THE TASK:
Output all of the data below exactly as given.
====
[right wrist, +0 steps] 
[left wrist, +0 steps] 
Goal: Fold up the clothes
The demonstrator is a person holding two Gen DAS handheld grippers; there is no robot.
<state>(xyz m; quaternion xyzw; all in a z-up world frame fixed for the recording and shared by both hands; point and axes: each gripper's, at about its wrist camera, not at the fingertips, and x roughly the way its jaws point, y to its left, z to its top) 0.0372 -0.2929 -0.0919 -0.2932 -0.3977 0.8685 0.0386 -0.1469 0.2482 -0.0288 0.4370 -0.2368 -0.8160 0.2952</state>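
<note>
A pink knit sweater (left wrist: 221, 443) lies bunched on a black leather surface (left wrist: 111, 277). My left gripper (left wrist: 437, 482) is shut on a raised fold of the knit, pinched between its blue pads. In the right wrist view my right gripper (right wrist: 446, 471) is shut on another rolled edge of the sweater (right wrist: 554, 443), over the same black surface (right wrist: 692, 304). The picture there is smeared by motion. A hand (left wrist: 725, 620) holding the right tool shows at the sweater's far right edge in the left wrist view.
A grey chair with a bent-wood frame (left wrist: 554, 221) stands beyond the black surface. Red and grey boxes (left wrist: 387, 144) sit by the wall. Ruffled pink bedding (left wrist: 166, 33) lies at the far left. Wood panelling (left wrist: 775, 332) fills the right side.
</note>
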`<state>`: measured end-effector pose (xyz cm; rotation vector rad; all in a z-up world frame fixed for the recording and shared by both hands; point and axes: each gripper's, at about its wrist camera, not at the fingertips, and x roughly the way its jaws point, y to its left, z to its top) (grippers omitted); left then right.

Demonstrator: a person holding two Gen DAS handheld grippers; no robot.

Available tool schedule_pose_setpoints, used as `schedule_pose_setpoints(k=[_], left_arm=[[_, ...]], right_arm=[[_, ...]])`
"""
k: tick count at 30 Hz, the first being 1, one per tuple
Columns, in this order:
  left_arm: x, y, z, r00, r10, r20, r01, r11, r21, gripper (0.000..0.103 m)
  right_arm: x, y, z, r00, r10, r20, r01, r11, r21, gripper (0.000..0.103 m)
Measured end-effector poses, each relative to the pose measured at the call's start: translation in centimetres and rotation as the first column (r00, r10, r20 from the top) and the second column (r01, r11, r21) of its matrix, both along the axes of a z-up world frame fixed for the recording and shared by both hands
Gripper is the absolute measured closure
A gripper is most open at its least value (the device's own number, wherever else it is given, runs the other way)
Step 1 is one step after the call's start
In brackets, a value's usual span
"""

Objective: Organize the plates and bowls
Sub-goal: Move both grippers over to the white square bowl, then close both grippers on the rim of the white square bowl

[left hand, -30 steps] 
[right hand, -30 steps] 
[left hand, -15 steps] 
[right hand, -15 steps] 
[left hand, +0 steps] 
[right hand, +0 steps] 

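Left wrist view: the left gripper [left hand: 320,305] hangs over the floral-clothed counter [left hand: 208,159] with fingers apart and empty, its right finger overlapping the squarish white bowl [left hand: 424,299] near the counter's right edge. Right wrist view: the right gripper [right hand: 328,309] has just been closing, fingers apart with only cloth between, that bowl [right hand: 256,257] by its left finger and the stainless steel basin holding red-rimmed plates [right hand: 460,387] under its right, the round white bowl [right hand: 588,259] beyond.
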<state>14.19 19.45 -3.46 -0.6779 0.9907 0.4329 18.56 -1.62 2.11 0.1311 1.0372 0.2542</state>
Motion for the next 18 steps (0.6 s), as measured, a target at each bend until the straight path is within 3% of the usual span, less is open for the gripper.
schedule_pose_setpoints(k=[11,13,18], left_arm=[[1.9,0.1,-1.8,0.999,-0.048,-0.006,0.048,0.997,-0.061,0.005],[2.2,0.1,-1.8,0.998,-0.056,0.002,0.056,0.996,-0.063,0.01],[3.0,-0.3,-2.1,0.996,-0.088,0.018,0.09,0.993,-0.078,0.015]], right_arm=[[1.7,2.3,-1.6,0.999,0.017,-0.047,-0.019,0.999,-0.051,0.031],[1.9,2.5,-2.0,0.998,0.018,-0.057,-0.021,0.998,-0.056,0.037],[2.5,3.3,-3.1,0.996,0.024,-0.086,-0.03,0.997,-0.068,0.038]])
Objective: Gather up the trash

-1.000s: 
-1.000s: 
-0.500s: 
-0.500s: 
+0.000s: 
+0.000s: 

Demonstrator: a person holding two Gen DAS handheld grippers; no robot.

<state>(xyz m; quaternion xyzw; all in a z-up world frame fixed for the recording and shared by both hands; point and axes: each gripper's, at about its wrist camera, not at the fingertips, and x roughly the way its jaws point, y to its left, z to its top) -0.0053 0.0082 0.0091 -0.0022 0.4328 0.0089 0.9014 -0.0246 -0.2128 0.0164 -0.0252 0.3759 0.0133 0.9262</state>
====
FINISHED EXERCISE:
[right wrist, +0 steps] 
[left wrist, +0 steps] 
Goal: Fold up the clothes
The demonstrator is a person holding two Gen DAS handheld grippers; there is no robot.
<state>(xyz m; quaternion xyzw; all in a z-up world frame fixed for the recording and shared by both hands; point and axes: each gripper's, at about its wrist camera, not at the fingertips, and x roughly the way its jaws point, y to its left, z to its top) 0.0372 -0.2929 -0.0919 -0.2932 -0.3977 0.8685 0.0386 -0.1469 0.2482 -0.0288 0.4370 -0.2368 -0.8160 0.2952</state>
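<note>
A pink knit sweater (left wrist: 221, 443) lies bunched on a black leather surface (left wrist: 111, 277). My left gripper (left wrist: 437, 482) is shut on a raised fold of the knit, pinched between its blue pads. In the right wrist view my right gripper (right wrist: 446, 471) is shut on another rolled edge of the sweater (right wrist: 554, 443), over the same black surface (right wrist: 692, 304). The picture there is smeared by motion. A hand (left wrist: 725, 620) holding the right tool shows at the sweater's far right edge in the left wrist view.
A grey chair with a bent-wood frame (left wrist: 554, 221) stands beyond the black surface. Red and grey boxes (left wrist: 387, 144) sit by the wall. Ruffled pink bedding (left wrist: 166, 33) lies at the far left. Wood panelling (left wrist: 775, 332) fills the right side.
</note>
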`<state>`: measured end-effector pose (xyz cm; rotation vector rad; all in a z-up world frame fixed for the recording and shared by both hands; point and axes: each gripper's, at about its wrist camera, not at the fingertips, and x roughly the way its jaws point, y to its left, z to its top) (grippers omitted); left then right.

Demonstrator: a person holding two Gen DAS handheld grippers; no robot.

Available tool schedule_pose_setpoints, used as `schedule_pose_setpoints(k=[_], left_arm=[[_, ...]], right_arm=[[_, ...]])`
"""
k: tick count at 30 Hz, the first being 1, one per tuple
Columns, in this order:
  left_arm: x, y, z, r00, r10, r20, r01, r11, r21, gripper (0.000..0.103 m)
  right_arm: x, y, z, r00, r10, r20, r01, r11, r21, gripper (0.000..0.103 m)
Measured end-effector poses, each relative to the pose measured at the call's start: translation in centimetres and rotation as the first column (r00, r10, r20 from the top) and the second column (r01, r11, r21) of its matrix, both along the axes of a z-up world frame fixed for the recording and shared by both hands
Gripper is the absolute measured closure
A gripper is most open at its least value (the device's own number, wherever else it is given, runs the other way)
Step 1 is one step after the call's start
In brackets, a value's usual span
"""

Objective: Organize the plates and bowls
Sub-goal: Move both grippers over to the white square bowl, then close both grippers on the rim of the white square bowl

[left hand, -30 steps] 
[right hand, -30 steps] 
[left hand, -15 steps] 
[right hand, -15 steps] 
[left hand, +0 steps] 
[right hand, +0 steps] 

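Left wrist view: the left gripper [left hand: 320,305] hangs over the floral-clothed counter [left hand: 208,159] with fingers apart and empty, its right finger overlapping the squarish white bowl [left hand: 424,299] near the counter's right edge. Right wrist view: the right gripper [right hand: 328,309] has just been closing, fingers apart with only cloth between, that bowl [right hand: 256,257] by its left finger and the stainless steel basin holding red-rimmed plates [right hand: 460,387] under its right, the round white bowl [right hand: 588,259] beyond.
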<state>14.19 19.45 -3.46 -0.6779 0.9907 0.4329 18.56 -1.62 2.11 0.1311 1.0372 0.2542</state>
Motion for the next 18 steps (0.6 s), as measured, a target at each bend until the straight path is within 3% of the usual span, less is open for the gripper.
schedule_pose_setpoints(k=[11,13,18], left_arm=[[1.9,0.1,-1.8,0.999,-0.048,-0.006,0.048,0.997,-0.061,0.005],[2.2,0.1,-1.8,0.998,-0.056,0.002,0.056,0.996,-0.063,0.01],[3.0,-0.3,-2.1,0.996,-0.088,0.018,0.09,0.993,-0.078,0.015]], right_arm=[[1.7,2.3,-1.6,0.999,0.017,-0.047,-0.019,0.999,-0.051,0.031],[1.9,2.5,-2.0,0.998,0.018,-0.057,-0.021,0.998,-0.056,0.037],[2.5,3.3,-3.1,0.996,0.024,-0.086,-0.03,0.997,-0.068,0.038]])
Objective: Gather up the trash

-1.000s: 
-1.000s: 
-0.500s: 
-0.500s: 
+0.000s: 
+0.000s: 

Demonstrator: a person holding two Gen DAS handheld grippers; no robot.

<state>(xyz m; quaternion xyzw; all in a z-up world frame fixed for the recording and shared by both hands; point and axes: each gripper's, at about its wrist camera, not at the fingertips, and x roughly the way its jaws point, y to its left, z to its top) -0.0053 0.0082 0.0091 -0.0022 0.4328 0.0089 0.9014 -0.0246 -0.2128 0.0164 -0.0252 0.3759 0.0133 0.9262</state>

What appears above is the complete answer to the exercise.